What pulls you in further is how it ramps up the speed of its dialogue becoming a head-to-head of bible references, backed up by some not too subtle passive aggression. The tone of it feels, firstly, extremely British and secondly akin to classic sit-coms, but it does so without feeling overly cheesy or put on. It manages to retain a more modern edge and though at times it does perhaps start to show where it’s trying a little too hard, it never becomes insincere. Part of that is because the story feels very earnest and relatable.
Al Roberts’s reverend feels like a very familiar character and yet he still manages to make it his own, with a typical exasperation balanced with generosity and compassion. Jenny Whiffen’s Mae has a bubbling energy to her, mixing her emotions with a need to keep moving, it has a slight touch of chaos but not enough to begin to feel like she’s entirely unpredictable. Though the intention and energy is influenced by the fact that the character is bipolar, it’s also extremely relatable and everyday to have one person who simply winds you up to no end. Maria Rillstone’s Katie adds a middle ground, she’s so casual and at ease, going along with her mother’s frustration and expertly handling her emotions in an effortless manner. Her performance has the slightest cheeky edge and she rounds out the trio perfectly.
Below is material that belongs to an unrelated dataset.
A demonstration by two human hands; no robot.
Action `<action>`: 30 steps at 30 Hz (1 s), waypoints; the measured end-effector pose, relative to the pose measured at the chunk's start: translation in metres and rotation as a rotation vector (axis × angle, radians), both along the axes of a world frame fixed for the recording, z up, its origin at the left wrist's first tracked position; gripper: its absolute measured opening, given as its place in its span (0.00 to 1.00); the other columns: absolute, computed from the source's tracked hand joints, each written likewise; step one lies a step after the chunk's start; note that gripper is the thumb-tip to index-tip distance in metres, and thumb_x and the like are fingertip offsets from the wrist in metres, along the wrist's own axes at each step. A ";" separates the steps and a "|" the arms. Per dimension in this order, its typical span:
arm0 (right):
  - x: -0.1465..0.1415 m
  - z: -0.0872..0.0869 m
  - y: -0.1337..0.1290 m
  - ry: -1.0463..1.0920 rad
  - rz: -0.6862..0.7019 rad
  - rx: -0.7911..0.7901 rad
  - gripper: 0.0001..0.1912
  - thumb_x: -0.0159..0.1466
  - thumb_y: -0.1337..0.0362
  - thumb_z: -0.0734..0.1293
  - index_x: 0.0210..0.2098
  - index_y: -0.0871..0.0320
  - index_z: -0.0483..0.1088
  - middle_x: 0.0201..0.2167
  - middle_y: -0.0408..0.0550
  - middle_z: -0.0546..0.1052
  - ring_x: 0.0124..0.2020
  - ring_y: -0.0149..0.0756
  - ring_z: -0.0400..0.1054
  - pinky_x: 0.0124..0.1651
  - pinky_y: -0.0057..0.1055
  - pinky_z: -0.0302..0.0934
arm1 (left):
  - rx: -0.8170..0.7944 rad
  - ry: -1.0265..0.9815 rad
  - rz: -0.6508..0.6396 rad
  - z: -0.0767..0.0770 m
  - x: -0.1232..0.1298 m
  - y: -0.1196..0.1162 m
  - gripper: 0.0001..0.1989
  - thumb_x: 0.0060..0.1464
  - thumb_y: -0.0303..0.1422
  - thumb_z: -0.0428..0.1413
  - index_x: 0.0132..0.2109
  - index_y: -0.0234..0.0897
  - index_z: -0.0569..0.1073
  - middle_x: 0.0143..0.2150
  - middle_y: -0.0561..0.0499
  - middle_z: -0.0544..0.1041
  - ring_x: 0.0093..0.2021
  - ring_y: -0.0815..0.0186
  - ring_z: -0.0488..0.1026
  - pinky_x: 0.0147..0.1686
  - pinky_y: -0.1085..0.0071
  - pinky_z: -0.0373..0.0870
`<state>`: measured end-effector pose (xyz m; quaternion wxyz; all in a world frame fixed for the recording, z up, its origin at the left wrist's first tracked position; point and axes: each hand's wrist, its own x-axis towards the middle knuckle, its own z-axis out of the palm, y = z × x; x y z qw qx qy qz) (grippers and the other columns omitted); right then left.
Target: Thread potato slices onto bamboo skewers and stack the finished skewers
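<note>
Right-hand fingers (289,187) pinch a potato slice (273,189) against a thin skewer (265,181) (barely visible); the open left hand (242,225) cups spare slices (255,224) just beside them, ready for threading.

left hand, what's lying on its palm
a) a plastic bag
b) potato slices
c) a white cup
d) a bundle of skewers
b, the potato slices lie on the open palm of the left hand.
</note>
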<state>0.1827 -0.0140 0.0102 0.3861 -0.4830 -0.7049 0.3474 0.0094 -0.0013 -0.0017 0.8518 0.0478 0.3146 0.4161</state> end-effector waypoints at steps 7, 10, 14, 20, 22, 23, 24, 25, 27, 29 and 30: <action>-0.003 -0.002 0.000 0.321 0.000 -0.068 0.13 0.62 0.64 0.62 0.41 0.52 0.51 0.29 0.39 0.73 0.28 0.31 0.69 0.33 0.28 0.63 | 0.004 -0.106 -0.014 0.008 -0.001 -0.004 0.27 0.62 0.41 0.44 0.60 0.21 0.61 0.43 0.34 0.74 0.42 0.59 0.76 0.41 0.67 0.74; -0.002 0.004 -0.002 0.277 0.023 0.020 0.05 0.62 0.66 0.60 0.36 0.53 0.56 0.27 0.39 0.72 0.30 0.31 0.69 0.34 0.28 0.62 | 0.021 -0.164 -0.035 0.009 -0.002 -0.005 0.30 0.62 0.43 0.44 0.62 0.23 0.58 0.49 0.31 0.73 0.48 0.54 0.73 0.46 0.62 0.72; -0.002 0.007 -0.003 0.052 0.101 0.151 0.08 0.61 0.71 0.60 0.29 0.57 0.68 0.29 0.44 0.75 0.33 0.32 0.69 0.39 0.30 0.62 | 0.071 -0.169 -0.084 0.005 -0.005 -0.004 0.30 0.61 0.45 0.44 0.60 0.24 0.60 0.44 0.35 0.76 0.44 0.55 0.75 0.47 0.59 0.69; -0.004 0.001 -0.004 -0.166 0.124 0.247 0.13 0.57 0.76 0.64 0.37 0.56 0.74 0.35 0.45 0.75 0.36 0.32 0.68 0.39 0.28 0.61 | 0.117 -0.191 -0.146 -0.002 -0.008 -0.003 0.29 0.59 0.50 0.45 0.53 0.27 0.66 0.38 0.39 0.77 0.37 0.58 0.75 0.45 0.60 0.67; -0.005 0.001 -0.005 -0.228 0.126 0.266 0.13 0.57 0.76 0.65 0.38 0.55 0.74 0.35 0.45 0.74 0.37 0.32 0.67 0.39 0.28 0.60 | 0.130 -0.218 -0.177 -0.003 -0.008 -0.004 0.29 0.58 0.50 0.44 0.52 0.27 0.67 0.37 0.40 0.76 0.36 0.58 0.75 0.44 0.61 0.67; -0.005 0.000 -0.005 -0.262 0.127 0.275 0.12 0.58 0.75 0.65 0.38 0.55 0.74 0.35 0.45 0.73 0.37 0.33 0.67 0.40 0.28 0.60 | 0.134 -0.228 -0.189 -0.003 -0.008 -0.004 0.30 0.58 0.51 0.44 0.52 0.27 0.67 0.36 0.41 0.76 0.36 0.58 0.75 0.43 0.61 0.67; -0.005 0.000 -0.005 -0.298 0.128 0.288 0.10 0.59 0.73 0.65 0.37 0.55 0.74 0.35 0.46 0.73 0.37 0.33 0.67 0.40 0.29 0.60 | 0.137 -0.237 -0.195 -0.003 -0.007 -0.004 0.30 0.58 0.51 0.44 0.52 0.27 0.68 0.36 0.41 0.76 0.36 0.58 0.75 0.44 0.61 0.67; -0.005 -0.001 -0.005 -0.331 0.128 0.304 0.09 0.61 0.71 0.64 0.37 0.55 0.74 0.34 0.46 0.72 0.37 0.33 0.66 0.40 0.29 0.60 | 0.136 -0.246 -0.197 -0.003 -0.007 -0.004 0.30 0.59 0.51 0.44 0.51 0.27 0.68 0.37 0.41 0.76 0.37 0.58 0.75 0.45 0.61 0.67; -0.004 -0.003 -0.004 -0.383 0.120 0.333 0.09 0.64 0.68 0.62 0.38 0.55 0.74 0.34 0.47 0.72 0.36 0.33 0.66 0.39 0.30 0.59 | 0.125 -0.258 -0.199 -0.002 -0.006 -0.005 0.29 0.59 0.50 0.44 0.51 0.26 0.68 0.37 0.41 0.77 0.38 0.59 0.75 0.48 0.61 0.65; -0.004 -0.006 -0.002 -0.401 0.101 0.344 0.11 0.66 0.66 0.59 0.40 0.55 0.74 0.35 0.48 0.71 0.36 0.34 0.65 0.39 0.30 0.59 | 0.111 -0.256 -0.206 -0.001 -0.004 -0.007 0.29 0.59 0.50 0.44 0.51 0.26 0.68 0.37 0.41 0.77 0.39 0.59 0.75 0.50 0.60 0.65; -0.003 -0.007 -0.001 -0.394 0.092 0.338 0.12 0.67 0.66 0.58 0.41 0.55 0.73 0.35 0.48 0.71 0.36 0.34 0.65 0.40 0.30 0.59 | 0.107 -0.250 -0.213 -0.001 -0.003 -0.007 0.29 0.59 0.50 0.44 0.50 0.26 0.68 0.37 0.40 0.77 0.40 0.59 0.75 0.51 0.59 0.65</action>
Well-Meaning People is a very British, relatable, funny and well-paced short film. It touches upon the atmosphere of classic British sit-coms but also feels modern and sincere. Roberts, Whiffen and Rillstone provide a great trio, they each give very different performances and all have individual energies to add. It’s well directed, written and editing, you can occasionally see through the cracks of where it’s trying too hard but that is a hallmark of this style of comedy so it’s easily ignored. It strikes a familiar yet new note that’s satisfying to watch.